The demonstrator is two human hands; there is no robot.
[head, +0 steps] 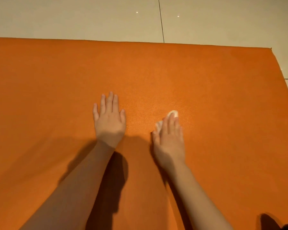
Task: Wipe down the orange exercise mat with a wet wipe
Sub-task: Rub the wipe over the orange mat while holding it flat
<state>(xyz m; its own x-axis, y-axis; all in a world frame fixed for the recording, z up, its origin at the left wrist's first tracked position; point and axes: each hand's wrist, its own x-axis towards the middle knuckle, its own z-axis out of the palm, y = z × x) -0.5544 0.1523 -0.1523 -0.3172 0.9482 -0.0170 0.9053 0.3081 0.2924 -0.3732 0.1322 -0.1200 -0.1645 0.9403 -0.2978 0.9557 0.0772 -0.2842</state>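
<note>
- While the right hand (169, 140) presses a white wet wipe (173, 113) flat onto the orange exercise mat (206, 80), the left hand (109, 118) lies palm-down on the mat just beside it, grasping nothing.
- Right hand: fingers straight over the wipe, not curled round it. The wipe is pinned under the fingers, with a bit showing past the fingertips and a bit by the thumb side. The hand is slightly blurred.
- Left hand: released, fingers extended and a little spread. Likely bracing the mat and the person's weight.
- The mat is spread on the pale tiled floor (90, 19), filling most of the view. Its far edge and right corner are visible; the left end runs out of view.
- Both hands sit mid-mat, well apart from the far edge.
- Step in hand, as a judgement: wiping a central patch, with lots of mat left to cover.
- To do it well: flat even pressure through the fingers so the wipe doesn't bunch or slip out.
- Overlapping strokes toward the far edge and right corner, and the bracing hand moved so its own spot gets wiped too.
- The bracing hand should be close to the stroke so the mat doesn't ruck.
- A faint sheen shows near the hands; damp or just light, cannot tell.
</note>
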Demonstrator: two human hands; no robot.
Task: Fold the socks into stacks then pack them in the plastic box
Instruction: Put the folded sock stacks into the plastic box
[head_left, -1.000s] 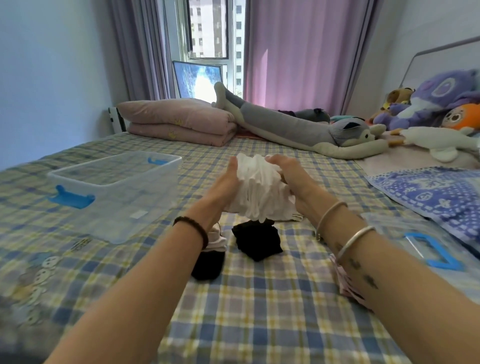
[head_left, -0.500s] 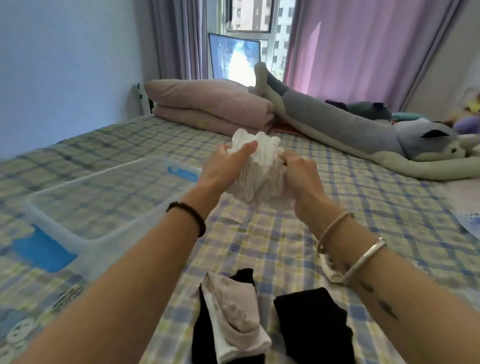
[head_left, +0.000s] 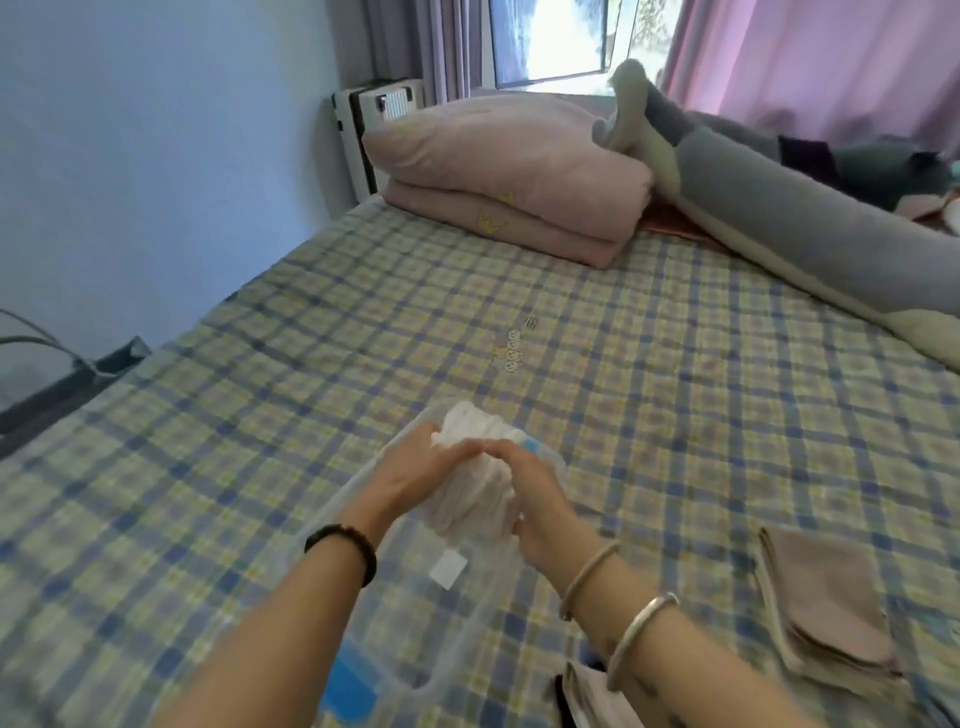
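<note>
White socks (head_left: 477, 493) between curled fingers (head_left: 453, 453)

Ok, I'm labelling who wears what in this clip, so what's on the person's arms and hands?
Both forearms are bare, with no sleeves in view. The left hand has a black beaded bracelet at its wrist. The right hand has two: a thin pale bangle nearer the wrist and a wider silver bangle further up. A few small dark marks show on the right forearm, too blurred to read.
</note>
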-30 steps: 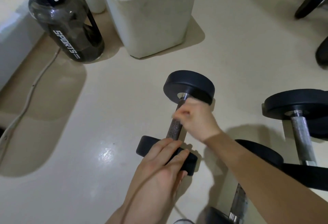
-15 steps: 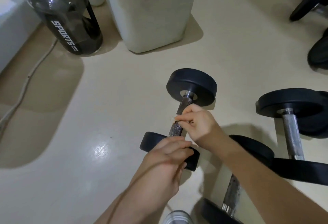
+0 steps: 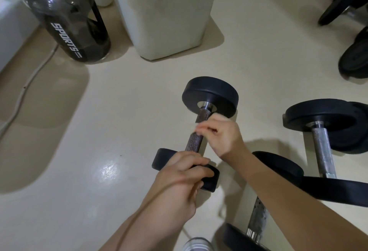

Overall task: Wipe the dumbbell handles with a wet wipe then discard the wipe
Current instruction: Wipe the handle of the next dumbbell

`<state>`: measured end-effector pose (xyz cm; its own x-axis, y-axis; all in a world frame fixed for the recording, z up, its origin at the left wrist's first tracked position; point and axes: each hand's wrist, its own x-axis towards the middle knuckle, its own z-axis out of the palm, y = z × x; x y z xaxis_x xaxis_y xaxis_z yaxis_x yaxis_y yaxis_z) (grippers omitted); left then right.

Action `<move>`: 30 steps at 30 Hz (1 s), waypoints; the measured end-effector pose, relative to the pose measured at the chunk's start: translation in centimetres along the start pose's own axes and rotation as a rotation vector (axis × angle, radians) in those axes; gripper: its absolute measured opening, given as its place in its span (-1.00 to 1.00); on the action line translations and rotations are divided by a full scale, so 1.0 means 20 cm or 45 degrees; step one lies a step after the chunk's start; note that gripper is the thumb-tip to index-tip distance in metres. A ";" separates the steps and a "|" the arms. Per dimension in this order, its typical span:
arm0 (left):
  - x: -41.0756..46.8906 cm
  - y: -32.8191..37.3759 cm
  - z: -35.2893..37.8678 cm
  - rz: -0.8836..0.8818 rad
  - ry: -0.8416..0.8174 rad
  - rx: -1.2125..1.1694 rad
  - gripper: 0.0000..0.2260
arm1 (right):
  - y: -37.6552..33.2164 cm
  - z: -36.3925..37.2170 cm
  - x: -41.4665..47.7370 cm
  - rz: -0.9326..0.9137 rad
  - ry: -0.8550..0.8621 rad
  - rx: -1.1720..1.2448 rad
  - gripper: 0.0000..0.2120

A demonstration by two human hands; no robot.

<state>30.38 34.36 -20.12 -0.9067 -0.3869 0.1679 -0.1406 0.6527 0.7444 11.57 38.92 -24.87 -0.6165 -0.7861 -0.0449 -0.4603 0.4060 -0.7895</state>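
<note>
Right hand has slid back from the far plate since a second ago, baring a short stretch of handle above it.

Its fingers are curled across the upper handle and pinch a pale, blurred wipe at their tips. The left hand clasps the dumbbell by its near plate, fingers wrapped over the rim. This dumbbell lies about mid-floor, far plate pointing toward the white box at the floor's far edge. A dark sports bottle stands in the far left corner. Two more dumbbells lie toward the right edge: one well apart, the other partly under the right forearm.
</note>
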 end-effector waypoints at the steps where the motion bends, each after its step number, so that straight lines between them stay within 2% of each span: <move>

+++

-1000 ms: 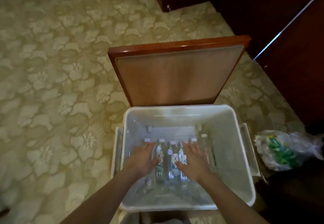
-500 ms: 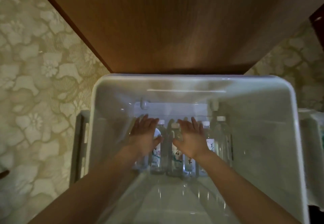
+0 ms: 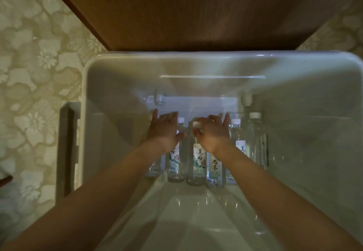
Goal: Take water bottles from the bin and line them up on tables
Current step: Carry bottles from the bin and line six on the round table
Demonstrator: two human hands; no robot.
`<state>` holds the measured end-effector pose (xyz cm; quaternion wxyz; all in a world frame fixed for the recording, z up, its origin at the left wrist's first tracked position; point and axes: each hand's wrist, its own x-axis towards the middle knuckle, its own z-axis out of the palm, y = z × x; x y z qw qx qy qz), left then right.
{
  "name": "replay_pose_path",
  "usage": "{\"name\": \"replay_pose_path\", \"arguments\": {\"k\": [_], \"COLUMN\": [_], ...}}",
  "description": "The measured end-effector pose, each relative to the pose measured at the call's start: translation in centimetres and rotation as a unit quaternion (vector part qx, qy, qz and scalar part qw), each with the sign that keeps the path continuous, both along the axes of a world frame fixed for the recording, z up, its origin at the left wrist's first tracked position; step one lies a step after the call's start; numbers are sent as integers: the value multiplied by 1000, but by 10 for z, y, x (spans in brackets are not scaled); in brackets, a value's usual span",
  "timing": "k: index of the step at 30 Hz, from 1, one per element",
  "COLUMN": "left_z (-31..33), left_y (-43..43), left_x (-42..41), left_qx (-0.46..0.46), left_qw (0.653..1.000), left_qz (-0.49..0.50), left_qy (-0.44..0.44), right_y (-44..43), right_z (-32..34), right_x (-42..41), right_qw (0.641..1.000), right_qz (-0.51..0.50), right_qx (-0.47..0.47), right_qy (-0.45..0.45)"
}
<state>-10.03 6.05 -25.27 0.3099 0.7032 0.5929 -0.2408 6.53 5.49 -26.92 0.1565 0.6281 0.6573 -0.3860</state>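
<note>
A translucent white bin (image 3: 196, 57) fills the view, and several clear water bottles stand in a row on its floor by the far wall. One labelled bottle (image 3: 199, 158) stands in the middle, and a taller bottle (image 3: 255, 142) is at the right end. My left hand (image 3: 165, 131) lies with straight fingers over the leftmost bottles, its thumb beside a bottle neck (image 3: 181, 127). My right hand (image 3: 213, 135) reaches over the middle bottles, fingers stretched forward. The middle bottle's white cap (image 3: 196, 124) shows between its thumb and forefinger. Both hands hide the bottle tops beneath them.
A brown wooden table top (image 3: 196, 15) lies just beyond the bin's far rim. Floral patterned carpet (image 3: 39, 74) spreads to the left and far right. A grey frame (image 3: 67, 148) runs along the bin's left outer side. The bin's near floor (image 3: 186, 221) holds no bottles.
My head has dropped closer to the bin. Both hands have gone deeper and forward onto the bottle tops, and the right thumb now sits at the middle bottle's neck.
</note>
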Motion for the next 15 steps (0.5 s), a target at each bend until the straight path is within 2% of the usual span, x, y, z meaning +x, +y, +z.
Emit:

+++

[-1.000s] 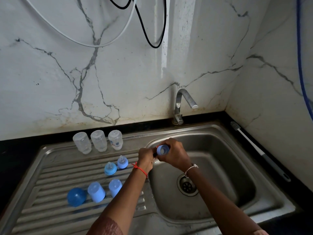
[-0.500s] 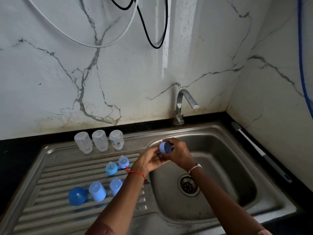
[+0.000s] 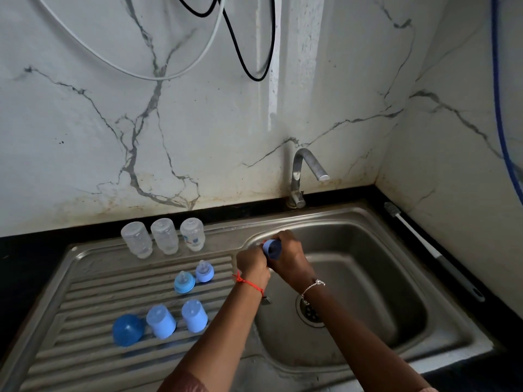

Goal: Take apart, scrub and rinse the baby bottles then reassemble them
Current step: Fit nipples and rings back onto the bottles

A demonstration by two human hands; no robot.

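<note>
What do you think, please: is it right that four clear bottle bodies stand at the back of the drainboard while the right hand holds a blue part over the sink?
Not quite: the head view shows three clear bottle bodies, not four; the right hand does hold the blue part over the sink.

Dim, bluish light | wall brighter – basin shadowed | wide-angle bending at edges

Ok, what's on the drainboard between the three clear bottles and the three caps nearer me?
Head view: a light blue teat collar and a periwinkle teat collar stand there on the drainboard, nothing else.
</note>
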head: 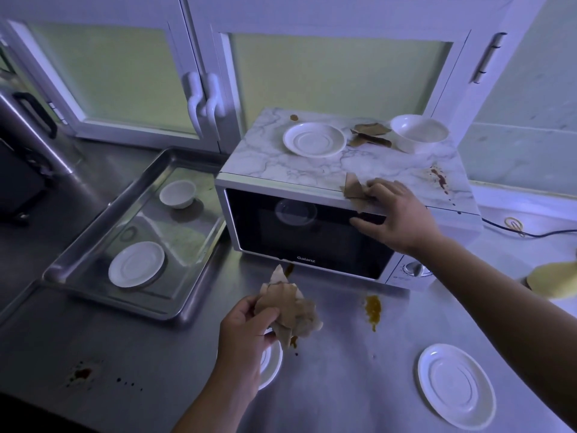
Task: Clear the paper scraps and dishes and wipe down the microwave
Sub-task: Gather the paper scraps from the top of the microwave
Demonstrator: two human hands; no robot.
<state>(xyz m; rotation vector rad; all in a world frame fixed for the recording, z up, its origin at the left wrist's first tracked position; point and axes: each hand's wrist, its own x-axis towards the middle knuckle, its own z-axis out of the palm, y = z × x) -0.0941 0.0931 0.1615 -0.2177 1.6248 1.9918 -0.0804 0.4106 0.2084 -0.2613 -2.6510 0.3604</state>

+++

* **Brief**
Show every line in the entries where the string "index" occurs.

* **Solved problem**
Action `<move>`: 30 steps at 30 Hz (1 s), waypoints; the measured end-effector pose, relative to the pose measured at the chunk's start: translation in centimetres along the start pose's own axes and rotation as a rotation vector (axis × angle, radians) in those axes; gripper: its absolute measured opening, given as its place in its span (-1.00 to 1.00); on the action line translations and rotations are divided by a full scale, so 1.0 means 20 cm or 45 degrees; step one lies a step after the chunk's start; note that gripper is the thumb-tip to index-tip distance in metres. A ";" separates the steps and a "|" the arms. Per dimension in this order, its typical span:
  "timing": "k: index of the step at 30 Hz, from 1, one per element",

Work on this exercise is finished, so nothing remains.